§ What you have to do:
Output the data below in full, character for character.

:::

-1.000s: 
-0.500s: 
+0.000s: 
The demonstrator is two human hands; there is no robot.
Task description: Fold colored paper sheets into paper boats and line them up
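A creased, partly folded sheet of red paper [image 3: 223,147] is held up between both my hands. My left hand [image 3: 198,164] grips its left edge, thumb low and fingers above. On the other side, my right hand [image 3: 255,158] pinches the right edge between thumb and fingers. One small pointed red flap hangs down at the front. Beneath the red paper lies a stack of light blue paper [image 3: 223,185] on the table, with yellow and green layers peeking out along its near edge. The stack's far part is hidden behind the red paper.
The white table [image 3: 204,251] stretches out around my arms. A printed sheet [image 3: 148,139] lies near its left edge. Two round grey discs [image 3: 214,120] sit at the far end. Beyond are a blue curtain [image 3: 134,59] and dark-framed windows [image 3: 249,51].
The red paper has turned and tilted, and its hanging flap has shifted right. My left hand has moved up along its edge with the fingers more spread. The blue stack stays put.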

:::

§ Response to the exercise:
-1.000s: 
-0.500s: 
+0.000s: 
The demonstrator is two human hands; there is no robot.
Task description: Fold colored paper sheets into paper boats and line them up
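A creased, partly folded sheet of red paper [image 3: 223,147] is held up between both my hands. My left hand [image 3: 198,164] grips its left edge, thumb low and fingers above. On the other side, my right hand [image 3: 255,158] pinches the right edge between thumb and fingers. One small pointed red flap hangs down at the front. Beneath the red paper lies a stack of light blue paper [image 3: 223,185] on the table, with yellow and green layers peeking out along its near edge. The stack's far part is hidden behind the red paper.
The white table [image 3: 204,251] stretches out around my arms. A printed sheet [image 3: 148,139] lies near its left edge. Two round grey discs [image 3: 214,120] sit at the far end. Beyond are a blue curtain [image 3: 134,59] and dark-framed windows [image 3: 249,51].
The red paper has turned and tilted, and its hanging flap has shifted right. My left hand has moved up along its edge with the fingers more spread. The blue stack stays put.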

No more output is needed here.